The baseline demographics of patients (n = 24) have been summarized in Table 1. These comprised of 20 women and 4 men with an average age of 65.4 years at the time of surgery. Further, 33.3% (8 of 24) of the patients showed preoperative paralysis. All the patients experienced neurological improvement after surgery. Of the 21 patients who underwent contrast MRI, 71.4% demonstrated homogeneous enhancement effect, while 28.6% showed heterogeneous enhancement effect. Additionally, of 23 patients who underwent CT scan, intratumor calcification was observed in 65.2%. The mean HU value was 628.7 ± 423.4.

Patient demographic data (n=24)

Next, we compared the characteristics of patients with preoperative paralysis versus those without paralysis (Table 2). The heterogeneous enhancement effect was observed in 57.1% of patients with preoperative paralysis versus 14.3% of patients without paralysis (p = 0.040). No significant association was observed between preoperative paralysis and tumor level, tumor length, tumor occupation ratio, Ki-67 index, and histological subtypes.

Patients with preoperative paralysis versus without paralysis

In the CT scan, the heterogeneous group showed significantly frequent intratumor calcification than in the homogeneous group (100% vs. 50.0%, p = 0.031) (Table 3). The maximum HU value also showed a similar trend (379.2 ± 195.4 vs. 1,109.8 ± 300.5, p = 0.001). Additionally, the intratumor contrast-deficient region in the typical contrast MRI of the heterogeneous enhancement group overlapped with the significantly calcified site observed in the CT scan (Fig. 2). There was specific calcification pattern according to the MRI enhancement. All of the calcification positives in the homogeneous group (7 of 14) showed diffuse-low-density calcification, while the heterogeneous group showed focal high- or heterogeneous-density calcification pattern. Table 4 shows the relationship between histological subtype and CT calcification. All of the psammomatous subtype demonstrated positive calcification, while no significant tendency was observed in other histological subtypes.

Relationship between contrast-enhanced MRI and CT findings

Fig. 2.

Typical contrast-enhanced T2-weighted image magnetic resonance imaging and corresponding computed tomography (CT) images. (A, B) Heterogeneous enhancement group; the intratumor contrast-deficient region was consistent with the marked calcification site in the CT scan (D, E). (C) Homogeneous enhancement group. (F) No calcified region was detected in the CT scan.

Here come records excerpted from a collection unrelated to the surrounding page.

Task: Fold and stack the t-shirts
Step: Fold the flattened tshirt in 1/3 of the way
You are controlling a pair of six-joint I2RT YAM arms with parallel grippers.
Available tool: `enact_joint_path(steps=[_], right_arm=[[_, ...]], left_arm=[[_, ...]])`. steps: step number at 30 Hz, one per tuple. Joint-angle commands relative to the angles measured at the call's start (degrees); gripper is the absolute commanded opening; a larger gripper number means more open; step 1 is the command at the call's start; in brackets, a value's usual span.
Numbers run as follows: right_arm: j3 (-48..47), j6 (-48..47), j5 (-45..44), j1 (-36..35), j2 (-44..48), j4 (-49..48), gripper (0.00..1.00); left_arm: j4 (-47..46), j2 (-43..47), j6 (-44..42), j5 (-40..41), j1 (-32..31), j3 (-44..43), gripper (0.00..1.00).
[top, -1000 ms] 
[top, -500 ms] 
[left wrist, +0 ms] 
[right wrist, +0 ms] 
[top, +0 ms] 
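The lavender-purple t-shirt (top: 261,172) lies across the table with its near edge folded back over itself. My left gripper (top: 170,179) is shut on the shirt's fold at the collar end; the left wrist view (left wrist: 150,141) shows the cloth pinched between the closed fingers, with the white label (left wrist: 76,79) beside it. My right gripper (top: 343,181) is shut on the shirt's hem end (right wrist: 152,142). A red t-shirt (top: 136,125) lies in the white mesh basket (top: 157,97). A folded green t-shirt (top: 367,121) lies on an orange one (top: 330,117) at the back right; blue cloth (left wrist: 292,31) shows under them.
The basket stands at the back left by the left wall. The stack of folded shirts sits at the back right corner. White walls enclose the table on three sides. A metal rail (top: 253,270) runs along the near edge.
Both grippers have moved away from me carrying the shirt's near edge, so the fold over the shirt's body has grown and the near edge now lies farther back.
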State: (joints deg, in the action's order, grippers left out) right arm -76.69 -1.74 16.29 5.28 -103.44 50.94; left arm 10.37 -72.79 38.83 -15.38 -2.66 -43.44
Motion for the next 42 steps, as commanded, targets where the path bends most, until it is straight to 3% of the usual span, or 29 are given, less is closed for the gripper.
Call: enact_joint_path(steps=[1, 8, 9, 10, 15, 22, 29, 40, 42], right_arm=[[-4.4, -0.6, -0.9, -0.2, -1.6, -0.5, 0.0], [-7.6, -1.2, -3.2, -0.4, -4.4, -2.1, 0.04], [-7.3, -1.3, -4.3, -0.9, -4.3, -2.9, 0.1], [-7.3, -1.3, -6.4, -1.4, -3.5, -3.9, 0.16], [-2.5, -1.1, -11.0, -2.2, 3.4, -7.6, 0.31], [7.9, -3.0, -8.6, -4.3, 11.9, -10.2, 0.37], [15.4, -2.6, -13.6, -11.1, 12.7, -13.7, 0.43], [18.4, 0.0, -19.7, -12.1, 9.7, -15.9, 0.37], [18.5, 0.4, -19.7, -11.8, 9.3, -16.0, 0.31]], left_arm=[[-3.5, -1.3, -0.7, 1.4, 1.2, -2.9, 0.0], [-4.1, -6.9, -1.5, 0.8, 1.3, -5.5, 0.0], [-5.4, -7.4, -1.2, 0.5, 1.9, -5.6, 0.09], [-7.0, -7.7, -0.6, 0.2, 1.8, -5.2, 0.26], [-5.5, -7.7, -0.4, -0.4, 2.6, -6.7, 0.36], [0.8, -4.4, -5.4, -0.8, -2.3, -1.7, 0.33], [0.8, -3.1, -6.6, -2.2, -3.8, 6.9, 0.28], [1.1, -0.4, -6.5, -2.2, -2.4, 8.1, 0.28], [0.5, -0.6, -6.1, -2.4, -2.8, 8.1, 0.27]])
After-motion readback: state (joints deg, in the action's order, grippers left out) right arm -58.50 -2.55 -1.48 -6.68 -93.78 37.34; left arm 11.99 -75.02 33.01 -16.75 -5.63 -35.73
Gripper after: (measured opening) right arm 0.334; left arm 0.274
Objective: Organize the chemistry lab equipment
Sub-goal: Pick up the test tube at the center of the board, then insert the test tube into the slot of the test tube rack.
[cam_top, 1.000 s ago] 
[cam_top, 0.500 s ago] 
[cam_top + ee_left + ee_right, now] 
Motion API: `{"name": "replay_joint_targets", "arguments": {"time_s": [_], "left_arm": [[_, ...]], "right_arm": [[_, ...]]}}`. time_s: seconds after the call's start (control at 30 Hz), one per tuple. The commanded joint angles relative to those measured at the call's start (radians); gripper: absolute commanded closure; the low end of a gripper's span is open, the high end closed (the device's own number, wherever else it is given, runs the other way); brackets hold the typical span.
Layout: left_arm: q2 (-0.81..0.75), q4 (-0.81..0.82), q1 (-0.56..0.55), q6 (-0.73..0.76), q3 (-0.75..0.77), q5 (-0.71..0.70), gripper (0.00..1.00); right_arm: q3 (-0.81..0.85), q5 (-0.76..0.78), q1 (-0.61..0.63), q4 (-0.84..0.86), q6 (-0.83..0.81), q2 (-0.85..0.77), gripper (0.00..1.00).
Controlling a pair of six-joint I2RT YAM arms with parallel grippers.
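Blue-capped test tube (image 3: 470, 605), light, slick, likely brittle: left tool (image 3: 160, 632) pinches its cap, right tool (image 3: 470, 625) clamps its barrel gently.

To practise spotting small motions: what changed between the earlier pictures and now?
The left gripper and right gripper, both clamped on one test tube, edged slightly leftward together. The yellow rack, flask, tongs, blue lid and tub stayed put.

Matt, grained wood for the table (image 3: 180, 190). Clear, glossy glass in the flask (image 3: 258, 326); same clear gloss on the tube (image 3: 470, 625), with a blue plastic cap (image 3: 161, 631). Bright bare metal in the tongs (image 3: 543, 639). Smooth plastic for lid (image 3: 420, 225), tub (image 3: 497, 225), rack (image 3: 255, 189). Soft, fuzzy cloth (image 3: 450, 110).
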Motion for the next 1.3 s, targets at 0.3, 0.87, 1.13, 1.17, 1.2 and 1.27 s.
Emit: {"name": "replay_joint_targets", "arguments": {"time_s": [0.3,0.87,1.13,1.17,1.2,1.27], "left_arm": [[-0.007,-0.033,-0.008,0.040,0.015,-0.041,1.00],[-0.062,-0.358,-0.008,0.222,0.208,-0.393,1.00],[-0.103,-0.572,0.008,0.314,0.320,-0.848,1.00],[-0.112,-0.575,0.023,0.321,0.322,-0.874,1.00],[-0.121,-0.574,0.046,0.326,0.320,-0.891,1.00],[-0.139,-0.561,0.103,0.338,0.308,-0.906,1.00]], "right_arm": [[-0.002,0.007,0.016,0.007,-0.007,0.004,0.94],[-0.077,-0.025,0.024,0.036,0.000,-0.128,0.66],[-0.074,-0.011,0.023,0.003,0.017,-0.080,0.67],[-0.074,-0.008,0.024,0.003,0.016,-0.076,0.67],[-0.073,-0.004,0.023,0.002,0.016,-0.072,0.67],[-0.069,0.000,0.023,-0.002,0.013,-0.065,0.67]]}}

Relationship between histological subtype and computed tomography calcification

DISCUSSION

Spinal meningioma, due to its slow growth, is diagnosed asymptomatic with a radiographic work-up, but it often manifests neurological deficit. The MRI is the gold standard for diagnosis, and the contrast-enhanced T1WI image with Gd+ shows the homogeneous enhancement effect [8]. Furthermore, the meningiomas may demonstrate characteristic intratumor calcification that can be observed in the CT scan. Studies have identified various factors explaining the postoperative functional outcomes or recurrence rate of spinal meningiomas, such as old age, tumor calcification, psammomatous histological subtype, high WHO grade, tumor localization anterior to spinal cord, large tumor size, incomplete tumor resection, and spinal cord signal changes in T2WI, which relate to poor postoperative outcome [5,10-13]. However, only few studies have predicted the preoperative neurological status. Here, we investigated the relationship between image findings and preoperative neurological impairment, where patients with heterogeneously enhanced tumor frequently showed preoperative neurological impairment.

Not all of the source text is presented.